Dengan kehidupan mereka yang terbiasa berkecukupan mereka lalu mencari tambahan lain untuk memperkaya dirinya dengan menyalahgunakan Anggaran Pendapatan Belanja Desa ( APBD ) , sebanyak 960 juta APBD pertahun tidak diketahui kejelasan dan bukti fisiknya “ Ayah Kartika menyelesaikan ucapannya sambil menyeruput kopi hitam yang sudah hampir dingin.
Kartika terdiam mencerna penjelasan Ayahnya.
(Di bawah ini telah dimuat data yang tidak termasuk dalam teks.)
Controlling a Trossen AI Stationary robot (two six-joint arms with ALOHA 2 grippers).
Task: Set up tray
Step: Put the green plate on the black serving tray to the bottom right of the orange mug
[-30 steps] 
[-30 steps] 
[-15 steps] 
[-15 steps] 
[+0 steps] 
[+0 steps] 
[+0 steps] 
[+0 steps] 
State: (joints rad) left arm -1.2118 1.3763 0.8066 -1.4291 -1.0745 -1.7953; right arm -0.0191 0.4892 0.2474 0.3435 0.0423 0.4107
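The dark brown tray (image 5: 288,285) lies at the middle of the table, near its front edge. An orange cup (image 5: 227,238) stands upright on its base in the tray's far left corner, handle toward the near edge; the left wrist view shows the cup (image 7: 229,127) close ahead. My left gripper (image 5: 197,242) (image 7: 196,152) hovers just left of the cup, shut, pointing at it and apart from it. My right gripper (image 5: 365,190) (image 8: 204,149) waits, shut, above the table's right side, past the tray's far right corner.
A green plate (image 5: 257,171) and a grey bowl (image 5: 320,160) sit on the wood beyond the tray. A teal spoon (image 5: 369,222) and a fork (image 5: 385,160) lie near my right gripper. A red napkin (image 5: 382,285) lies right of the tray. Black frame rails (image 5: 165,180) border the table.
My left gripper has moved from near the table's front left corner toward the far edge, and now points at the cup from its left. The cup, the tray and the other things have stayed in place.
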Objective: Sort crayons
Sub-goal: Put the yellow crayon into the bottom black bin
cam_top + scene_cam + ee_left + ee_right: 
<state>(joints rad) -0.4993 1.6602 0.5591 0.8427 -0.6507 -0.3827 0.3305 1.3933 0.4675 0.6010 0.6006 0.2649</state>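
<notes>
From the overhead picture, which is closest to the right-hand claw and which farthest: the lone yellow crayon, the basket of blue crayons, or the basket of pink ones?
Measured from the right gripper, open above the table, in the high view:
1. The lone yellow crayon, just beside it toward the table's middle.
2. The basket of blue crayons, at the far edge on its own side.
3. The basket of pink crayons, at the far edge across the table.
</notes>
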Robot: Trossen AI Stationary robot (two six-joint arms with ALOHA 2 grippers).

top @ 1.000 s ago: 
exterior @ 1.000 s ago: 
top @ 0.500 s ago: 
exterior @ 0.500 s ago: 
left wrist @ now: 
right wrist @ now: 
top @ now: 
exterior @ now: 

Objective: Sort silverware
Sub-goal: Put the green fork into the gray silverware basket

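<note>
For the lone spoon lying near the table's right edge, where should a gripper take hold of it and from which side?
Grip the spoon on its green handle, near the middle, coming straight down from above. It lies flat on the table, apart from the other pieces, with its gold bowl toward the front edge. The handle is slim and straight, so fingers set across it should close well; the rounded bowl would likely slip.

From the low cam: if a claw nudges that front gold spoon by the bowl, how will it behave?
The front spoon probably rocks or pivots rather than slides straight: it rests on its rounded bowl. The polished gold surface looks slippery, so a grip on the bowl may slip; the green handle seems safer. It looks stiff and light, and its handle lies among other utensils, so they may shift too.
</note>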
Lalu mulai berbicara “ Ayah, artinya ketidak berdayaan masyarakat secara ekonomi membuat mereka tidak mampu melawan praktik korupsi yang dilakukan perangkat Desa, bahkan ketika warga Desa merasakan sendiri akibat dari perbuatan mereka tetap tidak ada yang berani mlawan, terlebih lagi orang – orang didalam perangkat Desa sudah saling bekrja sama menutupi hal ini dari pemerintah daerah dan kementrian Desa.
Lantas, kemiskinan ini jangan – jangan juga ada hubungannya dengan semakin sedikitnya pemuda dan anak – anak di Desa kita, Ayah ?”. Ayah Kartika tersenyum mendengar Hipotesis yang disampaikan anaknya. “tepat sekali nak, pemuda Desa memilih untuk merantau dengan harapan bisa memperbaiki ekonomi keluarganya. Anak – anak juga banyak yang putus sekolah dan membantu orang tuanya dikarenakan biaya sekolah yang tidak mampu dibayar oleh para orang Tua, anak – anak perempuan yang tamat sekolah segera dinikahkan dengan orang luar untuk mengurangi biaya dalam keluarga dan mengikut pindah ke kampung suaminya.
Para penduduk memilih menghindar dan pasrah ketimbang harus melawan dan berurusan dengan jajaran perangkat Desa nak, makanya ayah dan ibu tidak sampai hati bila membiarkanmu mengabdi di Desa yang penuh masalah seperti ini” Ayah Kartika menatap lurus kedepan, mengalihkan pandangan dari anaknya yang diam terpaku mendengar kenyataan pahit yang ditanggung Penduduk Desa nya. Kartika mengikuti arah pandangan ayahnya, menghela napas dan mulai memikirkan banyak rencana dikepalanya.
Ayah berkali – kali tersenyum di sela – sela pembicaraannya, entah mengapa menyakitkan melihat ayah tersenyum saat membicarakan keadaan desa kami, seperti sebuah keikhlasan yang dipaksakan oleh keadaan. Maaf ayah, aku tidak bisa meninggalkan Desaku dalam kondisi seperti ini. Tindakan korupsi itu tidak bisa dimaafkan apalagi dibiarkan meraja lela. Aku akan membawa perubahan untuk Desa ku ayah. Aku berjanji ! “ janji Kartika dalam Hatinya.